**Task statement**
Pull each line holding the word "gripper" from the data.

**Data below**
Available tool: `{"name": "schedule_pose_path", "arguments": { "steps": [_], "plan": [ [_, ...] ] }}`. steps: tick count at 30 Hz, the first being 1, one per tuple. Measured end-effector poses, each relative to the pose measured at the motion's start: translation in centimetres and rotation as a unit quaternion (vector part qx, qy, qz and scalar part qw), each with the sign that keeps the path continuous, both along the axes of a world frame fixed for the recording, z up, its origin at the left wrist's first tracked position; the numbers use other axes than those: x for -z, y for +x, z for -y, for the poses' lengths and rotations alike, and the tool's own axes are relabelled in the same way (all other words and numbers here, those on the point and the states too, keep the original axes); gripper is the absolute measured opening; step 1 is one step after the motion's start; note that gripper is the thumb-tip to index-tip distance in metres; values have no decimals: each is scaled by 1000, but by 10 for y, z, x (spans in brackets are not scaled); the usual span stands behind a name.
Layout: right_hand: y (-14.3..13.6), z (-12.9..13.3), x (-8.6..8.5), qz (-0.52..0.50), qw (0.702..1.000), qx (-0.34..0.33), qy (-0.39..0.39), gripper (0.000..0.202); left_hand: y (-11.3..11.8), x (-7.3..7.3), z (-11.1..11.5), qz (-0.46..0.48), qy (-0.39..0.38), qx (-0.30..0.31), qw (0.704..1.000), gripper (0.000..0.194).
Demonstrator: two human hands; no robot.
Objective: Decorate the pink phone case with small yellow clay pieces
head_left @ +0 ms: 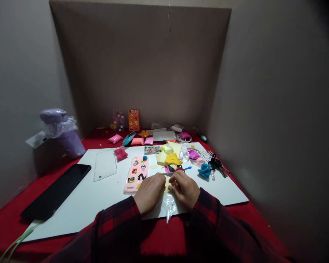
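Observation:
My left hand (150, 193) and my right hand (184, 189) are close together over the front of the white board (98, 204). Between them is a pale yellow piece (167, 181), with a clear plastic bag (169, 208) hanging below it. The fingers of both hands are bent inward and closed around this spot; their tips are partly hidden. Left of my left hand lies a pink phone case (135, 175) with small decorations. Scissors with a red handle (180, 169) and a yellow clay lump (173, 159) lie just beyond my fingers.
A black phone (57, 190) and a clear case (105, 166) lie on the left, near a purple bottle (68, 135). Keys (215, 166) and a blue lump (204, 171) are at right. Coloured packets (137, 141) and an orange case (133, 119) are at the back.

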State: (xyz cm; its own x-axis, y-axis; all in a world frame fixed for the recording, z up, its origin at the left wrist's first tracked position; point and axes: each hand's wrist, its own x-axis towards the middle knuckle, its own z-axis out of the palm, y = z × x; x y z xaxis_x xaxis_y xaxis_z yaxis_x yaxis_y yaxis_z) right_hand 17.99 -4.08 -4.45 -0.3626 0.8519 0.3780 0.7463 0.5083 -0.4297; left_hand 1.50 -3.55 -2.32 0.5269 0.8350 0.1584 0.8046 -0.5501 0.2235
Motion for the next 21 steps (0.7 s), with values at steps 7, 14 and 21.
{"name": "schedule_pose_path", "arguments": {
  "steps": [7, 14, 21],
  "plan": [
    [-6, 1, 1, 32, 999, 8, -19, 7, -1, 9, 6, 23, 9, -28, 999, 9],
    [-9, 1, -1, 18, 1000, 2, -25, 1, 1, 0, 8, 8, -11, -12, 1000, 12],
    [-8, 3, 4, 3, 999, -14, -33, 6, 3, -10, 8, -35, -28, -12, 999, 12]
  ]
}}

**Answer space**
Available tool: `{"name": "schedule_pose_path", "arguments": { "steps": [_], "plan": [ [_, ...] ] }}`. steps: tick count at 30 Hz, the first being 1, one per tuple. Measured end-effector poses, each relative to the pose measured at the motion's start: translation in centimetres and rotation as a unit quaternion (vector part qx, qy, qz and scalar part qw), each with the sign that keeps the path continuous, both along the axes of a world frame fixed for the recording, z up, its origin at the left wrist's first tracked position; the numbers use other axes than those: x for -z, y for +x, z for -y, for the poses' lengths and rotations alike, and the tool's own axes are relabelled in the same way (all other words and numbers here, those on the point and the states too, keep the original axes); gripper is the absolute measured opening; step 1 is one step after the motion's start; note that gripper is the thumb-tip to index-tip distance in metres; values have no decimals: each is scaled by 1000, but by 10 for y, z, x (spans in brackets are not scaled); the usual span stands behind a name.
Layout: right_hand: y (-14.3..13.6), z (-12.9..13.3), x (-8.6..8.5), qz (-0.52..0.50), qw (0.702..1.000), qx (-0.34..0.33), qy (-0.39..0.39), gripper (0.000..0.202); left_hand: y (-11.3..11.8), x (-7.3..7.3), z (-11.1..11.5), qz (-0.46..0.48), qy (-0.39..0.38), qx (-0.30..0.31), qw (0.704..1.000), gripper (0.000..0.194).

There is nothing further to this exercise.